=== Work to be completed ===
Repeat exactly the lines that run from the start of the records below to the line with "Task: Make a", including both of those lines but not the pictures.

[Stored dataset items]
———
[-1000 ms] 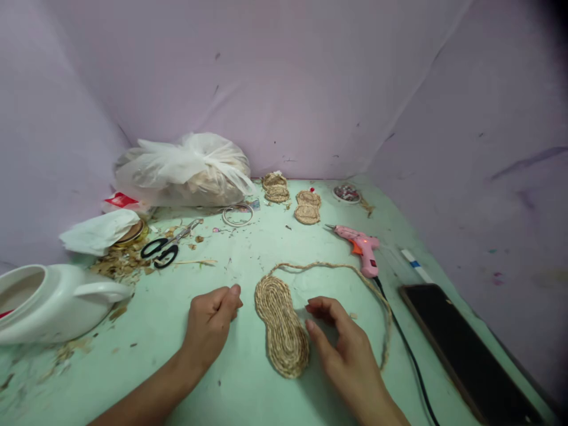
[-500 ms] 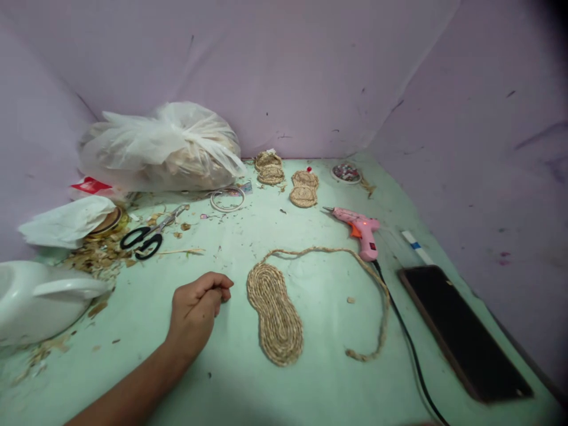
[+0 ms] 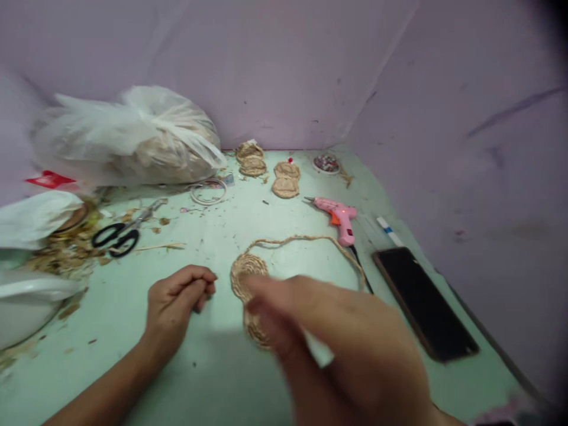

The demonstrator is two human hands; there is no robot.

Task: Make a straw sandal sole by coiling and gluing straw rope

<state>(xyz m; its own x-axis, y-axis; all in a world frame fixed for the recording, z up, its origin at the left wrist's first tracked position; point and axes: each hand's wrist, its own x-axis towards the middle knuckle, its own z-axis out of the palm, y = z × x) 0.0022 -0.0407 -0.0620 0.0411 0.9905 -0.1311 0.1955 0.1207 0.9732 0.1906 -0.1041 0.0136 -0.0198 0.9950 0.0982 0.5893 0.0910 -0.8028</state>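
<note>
A flat sole-shaped coil of braided straw cord (image 3: 242, 275) lies on the green tabletop, its loose tail curving away to the right. My left hand (image 3: 177, 299) rests on the table just left of the coil, fingers curled closed, with nothing showing in them. Large and motion-blurred, my right hand (image 3: 355, 337) is raised close to the camera, in front of the coil. Its thumb and forefinger point toward the coil, but the blur hides whether they meet or hold anything. It covers the coil's lower right part and the end of the cord.
A pink glue gun (image 3: 339, 216) lies behind the cord, with a black phone (image 3: 426, 302) to its right. Black-handled scissors (image 3: 126, 231) and straw scraps (image 3: 57, 254) are at left. Small woven slippers (image 3: 286, 179), a bead dish (image 3: 326, 164) and a plastic bag (image 3: 137, 139) stand at the back.
My right hand has come up from the lower right, over the coil. The view has shifted, so things appear further left. My left hand stays curled beside the coil.
</note>
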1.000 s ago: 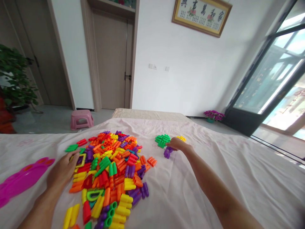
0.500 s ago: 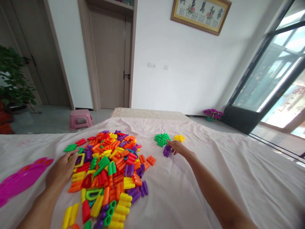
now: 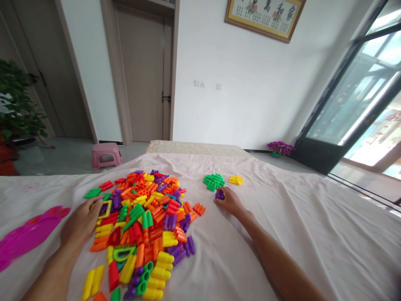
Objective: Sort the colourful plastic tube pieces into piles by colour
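My right hand (image 3: pixel 231 202) is closed around a purple toy block (image 3: pixel 220 194), low over the sheet and just in front of a green cluster of blocks (image 3: pixel 214 182). A small yellow group of blocks (image 3: pixel 236 180) lies to the right of the green one. At the left edge of a big heap of plastic blocks (image 3: pixel 147 213), my left hand (image 3: pixel 82 221) has its bent fingers on a yellow frame-shaped block (image 3: pixel 106 210). Part of that block is hidden behind the fingers.
A magenta plastic tray (image 3: pixel 31 232) lies left of my left arm. The pale sheet (image 3: pixel 282 217) is wrinkled. Beyond its edge stand a pink stool (image 3: pixel 107 156) and a pot of purple flowers (image 3: pixel 280 148). Loose orange blocks (image 3: pixel 199 208) lie at the heap's right side.
My right hand has moved slightly left and down, and its fingers now cover more of the purple block. My left hand stays in place.
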Demonstrator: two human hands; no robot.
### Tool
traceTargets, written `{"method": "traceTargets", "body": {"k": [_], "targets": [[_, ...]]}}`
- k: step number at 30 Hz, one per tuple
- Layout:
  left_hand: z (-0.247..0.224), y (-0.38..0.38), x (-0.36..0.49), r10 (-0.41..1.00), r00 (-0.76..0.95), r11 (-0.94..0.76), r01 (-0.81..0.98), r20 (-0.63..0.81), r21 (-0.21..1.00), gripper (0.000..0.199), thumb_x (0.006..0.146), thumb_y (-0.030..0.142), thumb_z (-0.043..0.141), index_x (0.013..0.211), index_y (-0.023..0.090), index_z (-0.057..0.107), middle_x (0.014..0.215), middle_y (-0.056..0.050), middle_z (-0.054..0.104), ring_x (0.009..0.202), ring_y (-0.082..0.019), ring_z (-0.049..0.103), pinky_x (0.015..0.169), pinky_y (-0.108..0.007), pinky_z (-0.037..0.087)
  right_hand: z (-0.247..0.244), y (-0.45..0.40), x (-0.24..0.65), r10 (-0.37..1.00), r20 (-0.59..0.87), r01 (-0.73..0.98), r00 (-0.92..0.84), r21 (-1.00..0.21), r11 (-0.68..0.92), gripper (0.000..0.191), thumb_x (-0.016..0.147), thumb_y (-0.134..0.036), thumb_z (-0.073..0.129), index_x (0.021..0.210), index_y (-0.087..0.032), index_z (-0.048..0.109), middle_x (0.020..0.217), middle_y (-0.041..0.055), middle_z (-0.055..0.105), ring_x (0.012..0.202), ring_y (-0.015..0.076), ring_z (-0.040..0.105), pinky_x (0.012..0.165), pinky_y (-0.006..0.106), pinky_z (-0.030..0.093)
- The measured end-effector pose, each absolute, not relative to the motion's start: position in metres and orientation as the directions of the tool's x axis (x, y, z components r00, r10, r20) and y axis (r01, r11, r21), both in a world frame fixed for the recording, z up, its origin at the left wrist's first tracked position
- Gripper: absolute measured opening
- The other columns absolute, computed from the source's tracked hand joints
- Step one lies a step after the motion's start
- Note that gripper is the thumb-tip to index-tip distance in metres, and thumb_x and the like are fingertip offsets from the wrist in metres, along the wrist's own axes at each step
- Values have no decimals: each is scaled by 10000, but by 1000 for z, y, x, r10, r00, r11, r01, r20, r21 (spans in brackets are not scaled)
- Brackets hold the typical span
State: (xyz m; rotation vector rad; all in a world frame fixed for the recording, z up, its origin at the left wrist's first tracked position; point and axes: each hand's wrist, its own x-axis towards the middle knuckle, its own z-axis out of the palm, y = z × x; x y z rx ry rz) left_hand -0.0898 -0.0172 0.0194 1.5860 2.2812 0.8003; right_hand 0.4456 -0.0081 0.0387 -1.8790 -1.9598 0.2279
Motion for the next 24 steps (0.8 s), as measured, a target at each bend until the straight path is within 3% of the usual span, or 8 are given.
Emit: {"method": "traceTargets", "body": {"k": [7,12,15,17,20,24], "targets": [[19,-16,-90,911,-392,252,776,130,578,563,963,547,339,1325,225,626,1184,-111,704,960,-292,654,717,-322,464,33,-6,450,983,185,913,-7,-401,81,521,786,-404,709,1248,-183,612,1182,102,645,1067,249,613,934,322,440],[21,-19,-87,914,-379,238,789,144,566,574,980,543,296,1334,218,611,1212,-118,692,1001,-285,648,748,-328,467,41,-14,449,984,176,927,21,-373,47,717,771,-458,750,1395,-198,510,1284,122,600,1118,265,605,922,329,453],[20,-18,-86,905,-402,260,782,140,566,584,978,557,283,1326,233,621,1204,-127,694,992,-286,653,745,-335,472,59,-24,440,958,270,940,93,-341,6,593,848,-469,677,1368,-221,536,1292,122,596,1089,264,614,855,329,464],[19,-17,-87,905,-403,262,782,139,565,583,974,561,284,1324,241,623,1199,-129,695,985,-291,654,729,-338,472,70,-31,428,941,334,930,48,-358,80,402,901,-418,619,1257,-232,619,1212,103,643,1023,240,627,831,326,464],[18,-16,-88,904,-406,270,783,132,560,587,971,571,282,1326,248,618,1191,-130,696,979,-296,656,716,-339,467,77,-43,398,930,312,818,-193,-473,328,223,894,-316,629,1086,-223,697,1034,67,703,851,189,639,768,304,480],[17,-16,-88,909,-398,262,779,126,570,592,971,577,271,1327,250,611,1214,-127,687,1012,-296,651,748,-346,467,66,-58,355,808,329,607,-489,-536,586,306,832,-248,710,1136,-230,686,1072,65,707,936,203,640,836,317,491]]}}
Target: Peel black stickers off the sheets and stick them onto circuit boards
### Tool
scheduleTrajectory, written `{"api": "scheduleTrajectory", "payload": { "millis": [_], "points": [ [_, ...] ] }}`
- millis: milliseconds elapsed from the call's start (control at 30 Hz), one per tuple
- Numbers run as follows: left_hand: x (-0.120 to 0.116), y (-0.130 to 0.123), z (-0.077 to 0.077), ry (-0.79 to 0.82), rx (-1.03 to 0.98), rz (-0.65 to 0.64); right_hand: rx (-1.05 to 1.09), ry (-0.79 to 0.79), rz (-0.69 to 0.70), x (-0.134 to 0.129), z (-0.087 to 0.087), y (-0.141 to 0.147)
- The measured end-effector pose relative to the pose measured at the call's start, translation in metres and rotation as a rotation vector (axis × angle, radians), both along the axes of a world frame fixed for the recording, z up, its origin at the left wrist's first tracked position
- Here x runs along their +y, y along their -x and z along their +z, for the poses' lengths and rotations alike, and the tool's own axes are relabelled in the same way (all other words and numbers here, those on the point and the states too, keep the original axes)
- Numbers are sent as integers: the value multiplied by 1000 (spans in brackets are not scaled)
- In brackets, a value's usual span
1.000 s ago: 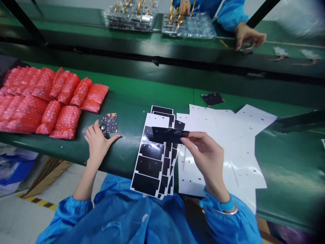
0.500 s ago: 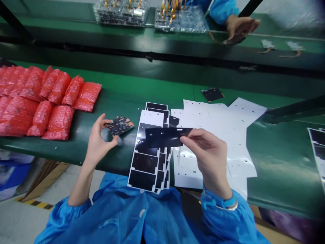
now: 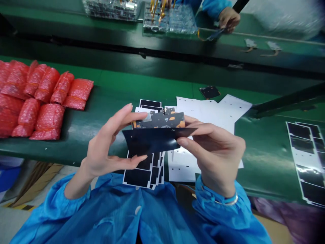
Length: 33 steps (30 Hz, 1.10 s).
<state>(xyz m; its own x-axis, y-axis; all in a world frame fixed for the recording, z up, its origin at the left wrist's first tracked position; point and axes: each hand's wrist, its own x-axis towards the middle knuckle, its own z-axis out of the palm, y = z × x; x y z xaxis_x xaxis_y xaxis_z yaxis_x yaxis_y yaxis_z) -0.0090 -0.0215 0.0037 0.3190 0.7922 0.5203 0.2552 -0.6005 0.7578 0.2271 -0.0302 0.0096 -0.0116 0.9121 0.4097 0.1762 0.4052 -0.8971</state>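
Note:
My left hand [image 3: 111, 142] grips a black circuit board [image 3: 162, 119] with copper-coloured patches, fingers at its far side and thumb near its lower edge. My right hand [image 3: 212, 145] pinches a black film sticker [image 3: 152, 139] by its right end. The film hangs in front of the board and covers its lower part; whether the two touch I cannot tell. Beneath them lies a fanned stack of white sheets with black stickers [image 3: 137, 177]. White backing sheets [image 3: 203, 108] with small holes spread out under and behind my right hand.
Red bubble-wrapped packs [image 3: 48, 122] fill the bench's left side. Another circuit board [image 3: 210, 92] lies behind the white sheets. More sticker sheets [image 3: 302, 159] lie at the right. Across the raised shelf, a co-worker's hand [image 3: 229, 19] holds something near clear trays [image 3: 170, 18].
My left hand has brought the board up and right, behind the film. My right hand keeps its pinch on the film, which now overlaps the board. The co-worker's hand has closed.

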Motion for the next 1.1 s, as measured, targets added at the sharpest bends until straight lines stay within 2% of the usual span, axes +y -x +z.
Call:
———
=== Task output ===
[-1000 ms] 
[-500 ms] 
[+0 ms] 

The demonstrator is two human hands; there is no robot.

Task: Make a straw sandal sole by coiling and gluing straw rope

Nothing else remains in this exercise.